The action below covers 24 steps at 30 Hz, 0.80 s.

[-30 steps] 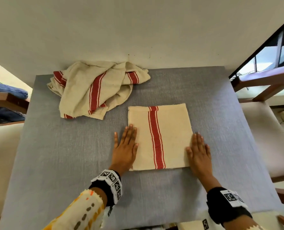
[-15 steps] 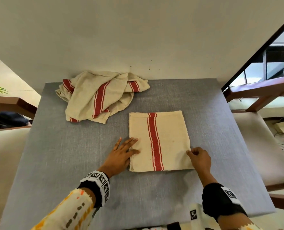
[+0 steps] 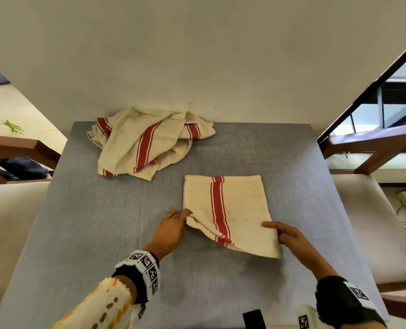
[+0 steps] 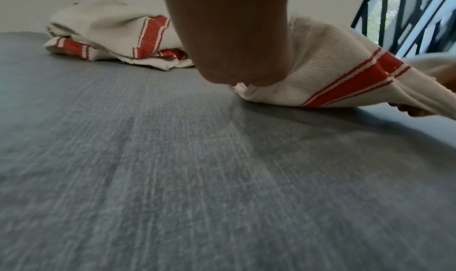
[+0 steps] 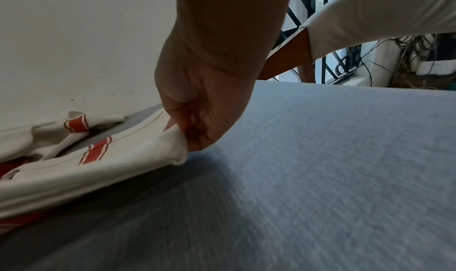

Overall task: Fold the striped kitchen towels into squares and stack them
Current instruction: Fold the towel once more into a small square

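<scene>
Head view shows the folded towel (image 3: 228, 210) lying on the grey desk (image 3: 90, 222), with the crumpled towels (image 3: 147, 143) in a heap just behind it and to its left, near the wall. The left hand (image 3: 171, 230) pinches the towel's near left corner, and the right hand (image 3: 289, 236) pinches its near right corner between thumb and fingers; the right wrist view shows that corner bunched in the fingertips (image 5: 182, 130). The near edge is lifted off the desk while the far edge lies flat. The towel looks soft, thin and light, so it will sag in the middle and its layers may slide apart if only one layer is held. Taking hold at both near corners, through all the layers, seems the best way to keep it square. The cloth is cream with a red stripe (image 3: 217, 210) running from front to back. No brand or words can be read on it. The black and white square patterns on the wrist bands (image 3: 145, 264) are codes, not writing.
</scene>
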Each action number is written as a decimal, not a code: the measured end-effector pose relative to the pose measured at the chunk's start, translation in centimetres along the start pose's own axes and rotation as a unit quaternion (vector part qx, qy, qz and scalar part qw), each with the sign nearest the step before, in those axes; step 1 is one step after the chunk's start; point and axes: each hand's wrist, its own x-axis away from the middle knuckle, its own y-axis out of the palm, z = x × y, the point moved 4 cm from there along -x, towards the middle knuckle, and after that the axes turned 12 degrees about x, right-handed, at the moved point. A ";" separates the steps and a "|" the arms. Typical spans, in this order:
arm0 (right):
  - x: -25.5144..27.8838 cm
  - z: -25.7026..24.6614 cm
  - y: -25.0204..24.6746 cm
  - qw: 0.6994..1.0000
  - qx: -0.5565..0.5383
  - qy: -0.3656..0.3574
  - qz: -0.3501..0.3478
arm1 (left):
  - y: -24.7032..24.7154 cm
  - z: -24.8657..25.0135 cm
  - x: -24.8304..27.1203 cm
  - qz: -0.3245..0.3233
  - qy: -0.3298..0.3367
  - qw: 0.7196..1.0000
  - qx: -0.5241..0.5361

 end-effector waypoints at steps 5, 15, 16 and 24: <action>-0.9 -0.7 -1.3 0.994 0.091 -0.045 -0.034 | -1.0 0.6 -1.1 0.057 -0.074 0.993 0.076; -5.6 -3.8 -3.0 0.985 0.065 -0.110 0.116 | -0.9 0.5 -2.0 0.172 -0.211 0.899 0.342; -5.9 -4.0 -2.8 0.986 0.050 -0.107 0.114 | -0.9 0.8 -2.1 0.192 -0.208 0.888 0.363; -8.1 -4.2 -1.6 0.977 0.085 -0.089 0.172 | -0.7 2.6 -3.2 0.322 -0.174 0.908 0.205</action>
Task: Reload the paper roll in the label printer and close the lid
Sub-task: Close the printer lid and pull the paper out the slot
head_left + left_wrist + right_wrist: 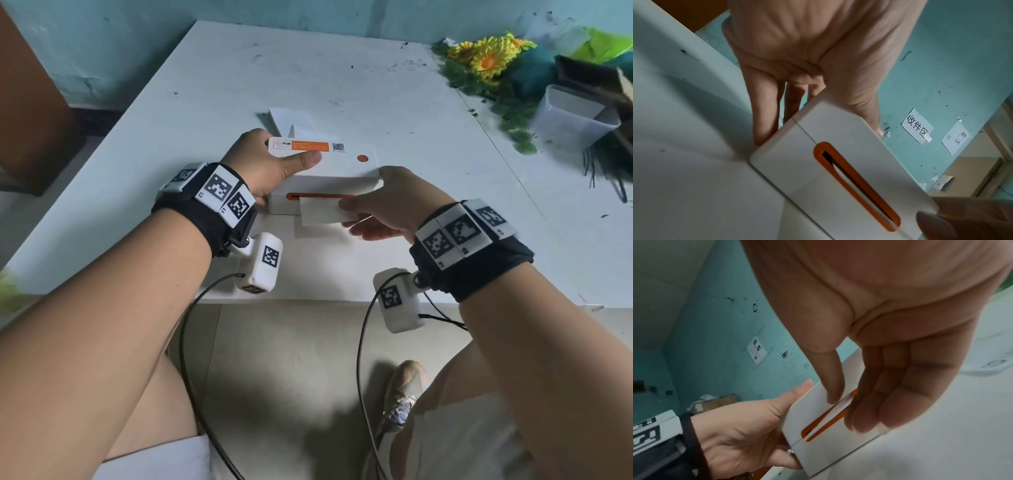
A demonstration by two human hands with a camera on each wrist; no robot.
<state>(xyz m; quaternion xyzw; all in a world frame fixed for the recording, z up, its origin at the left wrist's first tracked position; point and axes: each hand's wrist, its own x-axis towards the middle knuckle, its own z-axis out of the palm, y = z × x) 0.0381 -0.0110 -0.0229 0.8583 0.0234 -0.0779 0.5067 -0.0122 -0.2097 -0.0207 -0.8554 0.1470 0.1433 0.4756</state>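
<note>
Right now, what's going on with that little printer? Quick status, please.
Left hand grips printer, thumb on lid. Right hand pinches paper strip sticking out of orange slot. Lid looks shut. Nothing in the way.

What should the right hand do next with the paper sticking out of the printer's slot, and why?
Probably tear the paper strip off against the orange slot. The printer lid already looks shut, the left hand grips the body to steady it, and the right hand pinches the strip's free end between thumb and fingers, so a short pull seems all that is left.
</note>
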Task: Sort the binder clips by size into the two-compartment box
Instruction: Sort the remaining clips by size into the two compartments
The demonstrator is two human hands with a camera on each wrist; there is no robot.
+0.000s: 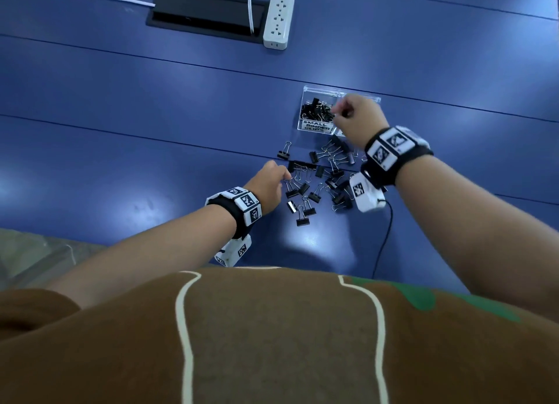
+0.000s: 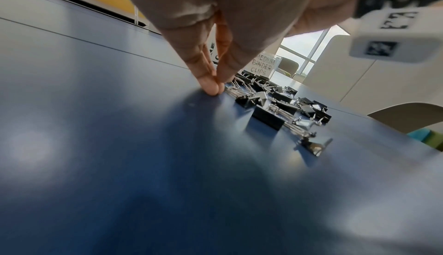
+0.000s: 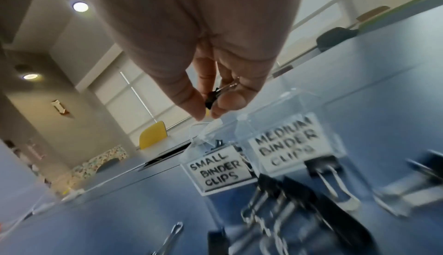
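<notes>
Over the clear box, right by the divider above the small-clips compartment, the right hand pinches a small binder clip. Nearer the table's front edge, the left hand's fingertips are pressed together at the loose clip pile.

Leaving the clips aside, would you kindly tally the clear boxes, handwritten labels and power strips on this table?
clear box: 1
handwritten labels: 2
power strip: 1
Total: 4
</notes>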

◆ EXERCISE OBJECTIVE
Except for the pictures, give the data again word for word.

◆ TASK ANSWER
The action below covers 24 steps at 30 Hz, 0.80 s.

[-30 steps] 
[-15 steps] 
[+0 steps] 
[+0 steps] 
[+0 steps] 

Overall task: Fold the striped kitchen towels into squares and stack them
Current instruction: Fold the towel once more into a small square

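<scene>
Head view shows the folded towel (image 3: 228, 210) lying on the grey desk (image 3: 90, 222), with the crumpled towels (image 3: 147, 143) in a heap just behind it and to its left, near the wall. The left hand (image 3: 171, 230) pinches the towel's near left corner, and the right hand (image 3: 289, 236) pinches its near right corner between thumb and fingers; the right wrist view shows that corner bunched in the fingertips (image 5: 182, 130). The near edge is lifted off the desk while the far edge lies flat. The towel looks soft, thin and light, so it will sag in the middle and its layers may slide apart if only one layer is held. Taking hold at both near corners, through all the layers, seems the best way to keep it square. The cloth is cream with a red stripe (image 3: 217, 210) running from front to back. No brand or words can be read on it. The black and white square patterns on the wrist bands (image 3: 145, 264) are codes, not writing.
</scene>
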Each action number is written as a decimal, not a code: the measured end-effector pose relative to the pose measured at the chunk's start, translation in centimetres along the start pose's own axes and rotation as a unit quaternion (vector part qx, qy, qz and scalar part qw), each with the sign nearest the step before, in those axes; step 1 is one step after the chunk's start; point and axes: each hand's wrist, its own x-axis away from the middle knuckle, its own y-axis out of the palm, z = x × y, the point moved 4 cm from there along -x, towards the middle knuckle, and after that the axes turned 12 degrees about x, right-handed, at the moved point. A ";" separates the steps and a "|" the arms. Typical spans, in this order:
arm0 (right):
  - x: -25.5144..27.8838 cm
  - z: -25.7026..24.6614 cm
  - y: -25.0204..24.6746 cm
  - qw: 0.6994..1.0000
  - qx: -0.5565..0.5383
  - qy: -0.3656..0.3574
  - qz: -0.3501..0.3478
arm1 (left):
  - y: -24.7032..24.7154 cm
  - z: -24.8657..25.0135 cm
  - x: -24.8304..27.1203 cm
  - qz: -0.3245..0.3233
  - qy: -0.3298..0.3367
  - qw: 0.7196..1.0000
  - qx: -0.5241..0.5361

 end-effector waypoints at steps 5, 15, 16 and 24: <action>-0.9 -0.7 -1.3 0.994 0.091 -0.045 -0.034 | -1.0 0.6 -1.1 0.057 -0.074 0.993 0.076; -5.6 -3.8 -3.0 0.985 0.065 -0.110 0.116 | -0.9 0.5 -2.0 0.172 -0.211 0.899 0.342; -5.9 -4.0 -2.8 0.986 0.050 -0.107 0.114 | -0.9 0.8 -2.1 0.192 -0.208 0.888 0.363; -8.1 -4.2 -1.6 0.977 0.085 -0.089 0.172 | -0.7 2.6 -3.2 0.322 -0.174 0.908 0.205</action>
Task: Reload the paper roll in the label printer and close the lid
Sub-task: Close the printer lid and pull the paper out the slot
head_left + left_wrist + right_wrist: 
A demonstration by two human hands with a camera on each wrist; no robot.
<state>(xyz m; quaternion xyzw; all in a world frame fixed for the recording, z up, its origin at the left wrist's first tracked position; point and axes: each hand's wrist, its own x-axis towards the middle knuckle, its own z-axis out of the palm, y = z × x) 0.0381 -0.0110 -0.0229 0.8583 0.0234 -0.0779 0.5067 -0.0122 -0.2097 -0.0207 -0.8554 0.1470 0.1433 0.4756</state>
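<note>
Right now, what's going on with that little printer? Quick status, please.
Left hand grips printer, thumb on lid. Right hand pinches paper strip sticking out of orange slot. Lid looks shut. Nothing in the way.

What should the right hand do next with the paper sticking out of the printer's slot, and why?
Probably tear the paper strip off against the orange slot. The printer lid already looks shut, the left hand grips the body to steady it, and the right hand pinches the strip's free end between thumb and fingers, so a short pull seems all that is left.
</note>
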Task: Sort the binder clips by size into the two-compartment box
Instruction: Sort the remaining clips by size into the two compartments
The demonstrator is two human hands with a camera on each wrist; there is no robot.
+0.000s: 
+0.000s: 
+0.000s: 
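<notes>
Over the clear box, right by the divider above the small-clips compartment, the right hand pinches a small binder clip. Nearer the table's front edge, the left hand's fingertips are pressed together at the loose clip pile.

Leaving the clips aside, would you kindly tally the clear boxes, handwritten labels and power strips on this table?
clear box: 1
handwritten labels: 2
power strip: 1
Total: 4
</notes>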

Work on this exercise is finished, so nothing remains.